Since the inception of the agency’s rail lines, Metro has been dedicating half a percent of construction costs to the incorporation of site-specific public art in each station — essentially building, as KCET put it, “a museum that runs along the rails and busways connecting the county.” There are many wonders to be had as you race upon your way from place to place, but few rival the experience of descending the escalators into the Vermont/Beverly station as massive, prehistoric-looking boulders loom overhead. The same motif continues inside the station, with giant rocks jutting high above the subway platforms, as if at random.

Vermont/Beverly interior
The interior of the Vermont/Beverly Metro station, with part of George Stone’s rock formation sculpture visible overhead.
(Julia Wick / Los Angeles Times)

“I wanted to reveal the relationship of the subway to its geological environment,” George Stone, the sculptor who created the “art rocks,” told the New York Times in 1998. “Architecture in general tends to hide the fact of its location, even the fact, in this case, that we are underground.”

The rock formations, which are fashioned out of glass-reinforced concrete, were designed based on the actual geology of the location. The boulders, which appear suspended as if in midfall, conjure both set dressing and imminent disaster (officials once worried that the art piece might be too suggestive of an earthquake for fearful riders).

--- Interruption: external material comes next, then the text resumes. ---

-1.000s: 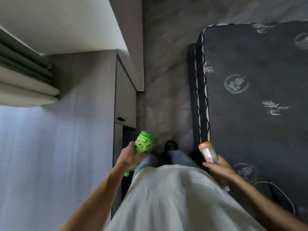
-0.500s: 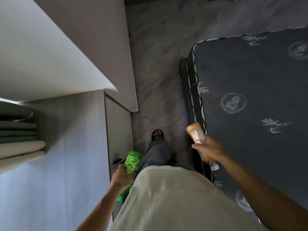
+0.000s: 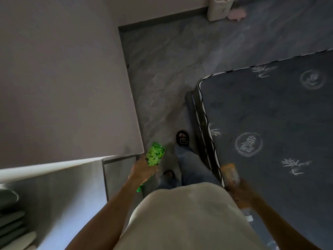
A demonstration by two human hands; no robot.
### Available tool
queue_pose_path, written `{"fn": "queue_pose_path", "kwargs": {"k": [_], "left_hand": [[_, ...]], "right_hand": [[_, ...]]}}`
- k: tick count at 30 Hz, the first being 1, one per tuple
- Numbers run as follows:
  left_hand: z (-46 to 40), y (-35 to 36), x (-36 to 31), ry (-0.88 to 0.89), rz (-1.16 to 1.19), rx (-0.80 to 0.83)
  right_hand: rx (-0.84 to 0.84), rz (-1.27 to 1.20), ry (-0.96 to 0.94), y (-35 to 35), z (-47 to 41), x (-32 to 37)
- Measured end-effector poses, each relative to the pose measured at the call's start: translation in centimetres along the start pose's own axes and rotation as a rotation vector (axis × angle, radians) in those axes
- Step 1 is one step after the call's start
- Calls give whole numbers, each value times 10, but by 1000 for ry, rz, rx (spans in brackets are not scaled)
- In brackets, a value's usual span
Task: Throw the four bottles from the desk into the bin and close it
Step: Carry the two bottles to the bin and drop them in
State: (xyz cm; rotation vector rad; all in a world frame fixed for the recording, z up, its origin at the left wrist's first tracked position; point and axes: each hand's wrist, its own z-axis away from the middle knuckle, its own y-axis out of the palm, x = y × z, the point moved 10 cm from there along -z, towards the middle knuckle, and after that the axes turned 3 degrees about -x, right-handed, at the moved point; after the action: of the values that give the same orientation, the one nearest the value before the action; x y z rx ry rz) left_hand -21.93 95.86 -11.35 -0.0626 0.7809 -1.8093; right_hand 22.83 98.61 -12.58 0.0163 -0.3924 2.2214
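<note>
My left hand (image 3: 141, 171) grips a green bottle (image 3: 154, 156) with a leaf-print label, held base forward and cap toward me, beside the corner of the grey cabinet. My right hand (image 3: 242, 193) grips an orange-labelled bottle (image 3: 229, 175), blurred, just over the mattress edge, its clear neck end (image 3: 248, 216) pointing back past my wrist. A pale upright container (image 3: 219, 8) stands on the floor at the far wall; whether it is the bin I cannot tell. No desk is in view.
A tall grey cabinet (image 3: 63, 78) fills the left side. A dark patterned mattress (image 3: 270, 132) lies on the right. A narrow strip of grey marbled floor (image 3: 162, 69) runs between them, with my slippered feet (image 3: 182, 139) on it. A pink object (image 3: 236, 14) lies beside the pale container.
The view has advanced along the gap, and the far wall with the pale container has come into sight. Both hands still hold their bottles; the right hand has dropped lower.
</note>
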Motion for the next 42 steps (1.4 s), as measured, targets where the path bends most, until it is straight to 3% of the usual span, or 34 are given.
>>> {"fn": "queue_pose_path", "kwargs": {"k": [2, 10, 14, 21, 25, 32, 37, 42], "left_hand": [[-24, -12, -31, 11, 5, -1], [-69, -61, -63, -160, -13, -40], [-79, -79, -67, -239, -11, -47], [-140, -130, -104, -273, -10, -3], [-196, -179, -166, -217, 0, 16], [-293, -245, -330, 30, -82, 134], [-356, -270, -464, 203, -218, 151], [-411, -281, -554, 222, -320, 161]], "right_hand": [[-148, 39, -50, -32, -17, 30], [-218, 322, -198, -97, -55, 242], [-167, 336, -312, -104, -72, 356], [-219, 464, -407, -113, -97, 514], [-179, 468, -364, -115, -111, 552], [-233, 437, -204, -140, -115, 552], [-237, 309, -77, -169, -122, 538], [-211, 130, 1, -194, -143, 557]]}}
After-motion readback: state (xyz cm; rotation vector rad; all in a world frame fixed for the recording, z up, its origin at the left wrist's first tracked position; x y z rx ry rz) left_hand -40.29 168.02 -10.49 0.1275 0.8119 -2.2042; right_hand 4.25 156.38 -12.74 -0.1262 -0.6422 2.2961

Stone’s sculptures certainly hint at the rough landscapes that still lie beneath, but his real genius resides in his ability to evoke the flimsiness of L.A. reality. This is, after all, a city where the ground below you could begin to irredeemably shake at any moment, or you could round an ordinary corner into a street disguised to resemble an entirely different world, as part of a $100-million film production.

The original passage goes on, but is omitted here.